Pull out of the data below the stretch of lines bounded by the one containing "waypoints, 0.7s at" and the one containing "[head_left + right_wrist", both bounds included, unchanged.

◇ ◇ ◇ ◇

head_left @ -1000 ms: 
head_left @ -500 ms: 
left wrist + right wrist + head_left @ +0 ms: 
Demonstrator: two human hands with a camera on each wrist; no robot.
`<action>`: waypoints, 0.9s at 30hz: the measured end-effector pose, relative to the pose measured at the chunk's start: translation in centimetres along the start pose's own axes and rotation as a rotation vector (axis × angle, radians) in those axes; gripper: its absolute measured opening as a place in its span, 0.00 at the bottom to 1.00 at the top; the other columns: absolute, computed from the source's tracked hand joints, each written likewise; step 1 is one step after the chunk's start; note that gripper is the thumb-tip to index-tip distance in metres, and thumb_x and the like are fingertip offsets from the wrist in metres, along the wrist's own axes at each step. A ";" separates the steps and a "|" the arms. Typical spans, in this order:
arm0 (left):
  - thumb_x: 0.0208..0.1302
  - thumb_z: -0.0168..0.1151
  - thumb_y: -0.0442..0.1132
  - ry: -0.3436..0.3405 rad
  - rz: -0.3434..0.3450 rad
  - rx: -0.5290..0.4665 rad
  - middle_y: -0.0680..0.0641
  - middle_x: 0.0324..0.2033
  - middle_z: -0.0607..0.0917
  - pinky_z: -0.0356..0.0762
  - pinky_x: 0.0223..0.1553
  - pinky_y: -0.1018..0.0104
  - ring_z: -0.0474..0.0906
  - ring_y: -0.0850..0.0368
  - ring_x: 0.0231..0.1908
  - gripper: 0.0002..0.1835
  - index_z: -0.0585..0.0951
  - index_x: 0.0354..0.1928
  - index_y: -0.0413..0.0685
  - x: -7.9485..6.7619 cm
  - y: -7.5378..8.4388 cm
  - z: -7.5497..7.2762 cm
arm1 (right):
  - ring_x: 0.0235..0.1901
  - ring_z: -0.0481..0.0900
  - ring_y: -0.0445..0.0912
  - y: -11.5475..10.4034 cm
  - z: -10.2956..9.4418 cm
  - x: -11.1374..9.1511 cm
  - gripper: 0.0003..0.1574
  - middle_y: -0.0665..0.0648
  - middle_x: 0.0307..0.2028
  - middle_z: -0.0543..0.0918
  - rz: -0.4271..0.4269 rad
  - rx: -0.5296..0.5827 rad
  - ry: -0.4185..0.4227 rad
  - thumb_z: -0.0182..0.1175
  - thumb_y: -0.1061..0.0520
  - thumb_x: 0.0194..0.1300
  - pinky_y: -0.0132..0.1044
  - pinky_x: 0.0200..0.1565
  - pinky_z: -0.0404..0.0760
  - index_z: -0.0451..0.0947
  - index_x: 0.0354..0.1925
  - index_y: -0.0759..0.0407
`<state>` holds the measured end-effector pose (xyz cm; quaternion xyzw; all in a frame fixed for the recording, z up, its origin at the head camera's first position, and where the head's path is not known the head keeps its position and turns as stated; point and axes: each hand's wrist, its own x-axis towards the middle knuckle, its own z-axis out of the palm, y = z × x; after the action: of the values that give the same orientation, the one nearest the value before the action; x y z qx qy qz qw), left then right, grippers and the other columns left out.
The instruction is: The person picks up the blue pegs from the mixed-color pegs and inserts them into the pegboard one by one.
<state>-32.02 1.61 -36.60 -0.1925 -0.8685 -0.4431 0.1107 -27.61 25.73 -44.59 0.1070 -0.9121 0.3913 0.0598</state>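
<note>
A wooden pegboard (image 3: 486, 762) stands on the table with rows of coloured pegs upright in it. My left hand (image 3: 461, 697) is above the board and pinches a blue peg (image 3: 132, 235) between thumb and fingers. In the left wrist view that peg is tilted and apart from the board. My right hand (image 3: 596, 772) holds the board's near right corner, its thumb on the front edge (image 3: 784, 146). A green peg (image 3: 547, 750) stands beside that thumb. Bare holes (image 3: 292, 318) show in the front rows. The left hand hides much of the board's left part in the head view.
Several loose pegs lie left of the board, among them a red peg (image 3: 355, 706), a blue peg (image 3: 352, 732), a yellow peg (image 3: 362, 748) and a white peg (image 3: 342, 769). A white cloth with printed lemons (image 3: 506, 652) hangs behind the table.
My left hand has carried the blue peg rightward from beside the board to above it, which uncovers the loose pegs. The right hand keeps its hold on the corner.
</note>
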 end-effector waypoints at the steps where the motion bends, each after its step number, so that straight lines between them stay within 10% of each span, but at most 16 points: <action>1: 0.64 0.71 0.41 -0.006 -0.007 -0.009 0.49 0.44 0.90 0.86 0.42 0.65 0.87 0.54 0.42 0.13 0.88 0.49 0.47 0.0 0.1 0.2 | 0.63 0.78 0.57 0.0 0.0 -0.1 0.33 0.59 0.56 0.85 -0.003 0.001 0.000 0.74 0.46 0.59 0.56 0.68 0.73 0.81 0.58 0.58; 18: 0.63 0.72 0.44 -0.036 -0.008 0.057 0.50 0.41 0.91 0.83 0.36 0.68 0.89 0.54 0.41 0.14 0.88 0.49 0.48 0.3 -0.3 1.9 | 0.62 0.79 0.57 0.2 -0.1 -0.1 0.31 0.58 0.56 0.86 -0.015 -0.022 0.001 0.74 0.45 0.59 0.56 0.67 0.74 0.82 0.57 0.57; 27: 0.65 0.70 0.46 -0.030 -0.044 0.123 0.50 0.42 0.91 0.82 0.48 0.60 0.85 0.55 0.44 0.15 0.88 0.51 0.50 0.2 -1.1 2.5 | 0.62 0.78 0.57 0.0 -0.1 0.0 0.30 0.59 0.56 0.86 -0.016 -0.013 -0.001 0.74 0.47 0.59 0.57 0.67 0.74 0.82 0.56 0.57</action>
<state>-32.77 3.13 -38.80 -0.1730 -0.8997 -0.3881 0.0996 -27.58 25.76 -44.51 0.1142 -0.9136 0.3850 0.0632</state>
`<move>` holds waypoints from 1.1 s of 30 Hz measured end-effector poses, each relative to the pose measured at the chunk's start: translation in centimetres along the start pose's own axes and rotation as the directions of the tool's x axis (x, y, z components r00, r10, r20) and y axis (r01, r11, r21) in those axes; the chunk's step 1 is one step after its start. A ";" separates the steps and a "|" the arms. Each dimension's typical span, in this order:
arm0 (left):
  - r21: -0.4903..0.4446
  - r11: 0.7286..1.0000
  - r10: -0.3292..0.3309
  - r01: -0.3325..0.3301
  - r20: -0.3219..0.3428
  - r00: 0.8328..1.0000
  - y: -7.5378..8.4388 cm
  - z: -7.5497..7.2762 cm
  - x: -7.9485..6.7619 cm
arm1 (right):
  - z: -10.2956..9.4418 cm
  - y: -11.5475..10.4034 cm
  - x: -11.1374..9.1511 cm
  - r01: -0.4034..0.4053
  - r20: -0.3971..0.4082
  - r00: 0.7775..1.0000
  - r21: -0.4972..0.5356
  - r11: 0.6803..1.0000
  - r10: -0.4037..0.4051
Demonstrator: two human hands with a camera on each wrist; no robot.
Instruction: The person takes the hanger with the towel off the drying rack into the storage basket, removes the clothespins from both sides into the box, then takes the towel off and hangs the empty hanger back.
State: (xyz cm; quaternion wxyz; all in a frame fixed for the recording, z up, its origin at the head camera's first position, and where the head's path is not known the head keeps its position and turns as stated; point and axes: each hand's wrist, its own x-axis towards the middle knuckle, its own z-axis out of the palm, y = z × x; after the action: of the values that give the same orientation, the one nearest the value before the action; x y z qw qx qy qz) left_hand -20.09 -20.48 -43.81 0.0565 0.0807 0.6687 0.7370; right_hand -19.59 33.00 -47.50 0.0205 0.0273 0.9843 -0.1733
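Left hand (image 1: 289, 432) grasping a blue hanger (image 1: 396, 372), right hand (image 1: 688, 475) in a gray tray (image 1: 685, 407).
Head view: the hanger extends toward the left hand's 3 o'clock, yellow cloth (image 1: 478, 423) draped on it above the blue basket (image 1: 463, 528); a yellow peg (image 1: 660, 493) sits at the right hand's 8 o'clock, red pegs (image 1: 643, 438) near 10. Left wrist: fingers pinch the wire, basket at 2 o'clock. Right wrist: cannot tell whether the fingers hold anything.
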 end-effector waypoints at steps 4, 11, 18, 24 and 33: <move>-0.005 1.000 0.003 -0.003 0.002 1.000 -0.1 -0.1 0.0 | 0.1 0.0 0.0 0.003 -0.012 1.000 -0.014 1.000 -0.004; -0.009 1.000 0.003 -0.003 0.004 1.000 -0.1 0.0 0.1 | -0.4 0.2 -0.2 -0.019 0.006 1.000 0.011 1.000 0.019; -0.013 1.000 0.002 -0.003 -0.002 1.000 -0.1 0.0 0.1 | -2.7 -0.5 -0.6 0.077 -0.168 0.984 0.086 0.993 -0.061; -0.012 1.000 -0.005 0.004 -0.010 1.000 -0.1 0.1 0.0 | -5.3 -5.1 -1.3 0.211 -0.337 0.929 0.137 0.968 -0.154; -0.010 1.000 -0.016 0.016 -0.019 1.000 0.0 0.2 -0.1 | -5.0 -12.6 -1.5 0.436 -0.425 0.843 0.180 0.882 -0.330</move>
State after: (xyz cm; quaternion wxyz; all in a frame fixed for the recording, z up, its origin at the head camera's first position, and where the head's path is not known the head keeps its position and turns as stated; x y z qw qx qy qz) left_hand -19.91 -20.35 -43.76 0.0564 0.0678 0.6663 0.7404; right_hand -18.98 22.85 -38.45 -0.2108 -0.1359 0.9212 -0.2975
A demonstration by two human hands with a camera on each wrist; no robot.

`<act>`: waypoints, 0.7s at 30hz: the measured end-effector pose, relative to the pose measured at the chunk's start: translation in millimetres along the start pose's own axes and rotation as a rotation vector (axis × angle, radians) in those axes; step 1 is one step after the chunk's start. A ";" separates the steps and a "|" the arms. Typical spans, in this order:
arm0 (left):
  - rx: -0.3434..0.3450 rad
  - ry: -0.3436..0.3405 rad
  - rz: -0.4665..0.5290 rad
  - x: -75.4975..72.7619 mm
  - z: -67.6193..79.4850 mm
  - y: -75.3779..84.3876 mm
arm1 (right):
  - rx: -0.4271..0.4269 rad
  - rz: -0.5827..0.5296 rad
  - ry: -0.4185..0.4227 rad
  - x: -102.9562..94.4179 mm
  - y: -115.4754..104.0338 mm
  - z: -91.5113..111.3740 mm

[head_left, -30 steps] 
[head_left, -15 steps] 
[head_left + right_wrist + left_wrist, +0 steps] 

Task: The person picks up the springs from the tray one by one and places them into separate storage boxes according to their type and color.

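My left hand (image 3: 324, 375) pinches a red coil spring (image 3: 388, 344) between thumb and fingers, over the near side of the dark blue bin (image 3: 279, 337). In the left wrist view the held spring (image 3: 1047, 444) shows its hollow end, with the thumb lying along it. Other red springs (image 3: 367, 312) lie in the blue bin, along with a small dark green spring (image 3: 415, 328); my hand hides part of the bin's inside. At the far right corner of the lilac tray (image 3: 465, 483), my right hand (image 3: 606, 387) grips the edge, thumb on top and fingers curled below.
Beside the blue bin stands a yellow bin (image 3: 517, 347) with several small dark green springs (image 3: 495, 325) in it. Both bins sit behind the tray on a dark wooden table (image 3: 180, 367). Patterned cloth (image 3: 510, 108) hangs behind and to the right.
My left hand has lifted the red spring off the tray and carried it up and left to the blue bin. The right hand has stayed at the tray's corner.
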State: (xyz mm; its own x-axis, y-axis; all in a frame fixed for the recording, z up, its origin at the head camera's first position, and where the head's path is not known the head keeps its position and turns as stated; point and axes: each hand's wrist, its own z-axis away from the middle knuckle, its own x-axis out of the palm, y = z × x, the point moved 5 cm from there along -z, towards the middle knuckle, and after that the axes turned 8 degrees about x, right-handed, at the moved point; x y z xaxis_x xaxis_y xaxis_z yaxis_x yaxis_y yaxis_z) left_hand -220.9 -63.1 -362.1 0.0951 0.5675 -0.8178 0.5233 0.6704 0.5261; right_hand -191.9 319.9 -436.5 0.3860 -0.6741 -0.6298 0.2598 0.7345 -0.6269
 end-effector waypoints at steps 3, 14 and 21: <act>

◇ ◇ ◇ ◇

- THE ANSWER -
`<act>`: waypoints, 0.7s at 30hz: the measured end-effector pose, relative to the pose measured at the chunk's start: translation in millimetres along the start pose's own axes and rotation as a rotation vector (axis × angle, radians) in those axes; step 1 is one step after the chunk's start. A ";" separates the steps and a "|" the arms. Typical spans, in this order:
arm0 (left):
  - rx: -0.3434..0.3450 rad
  - ry: -0.3436..0.3405 rad
  - rz: -0.4665..0.5290 rad
  - x: -75.4975..72.7619 mm
  - z: -67.6193..79.4850 mm
  - y: -75.3779..84.3876 mm
arm1 (right):
  - rx: -0.4271..0.4269 rad
  - rz: -0.5827..0.5296 rad
  - ry: -0.4185..0.4227 rad
  - x: -102.9562..94.4179 mm
  - y: -115.4754..104.0338 mm
  - z: -91.5113..111.3740 mm

[head_left, -30 steps] 
[head_left, -15 steps] 
[head_left + right_wrist + left_wrist, +0 steps] 

No more output will be produced for this exercise.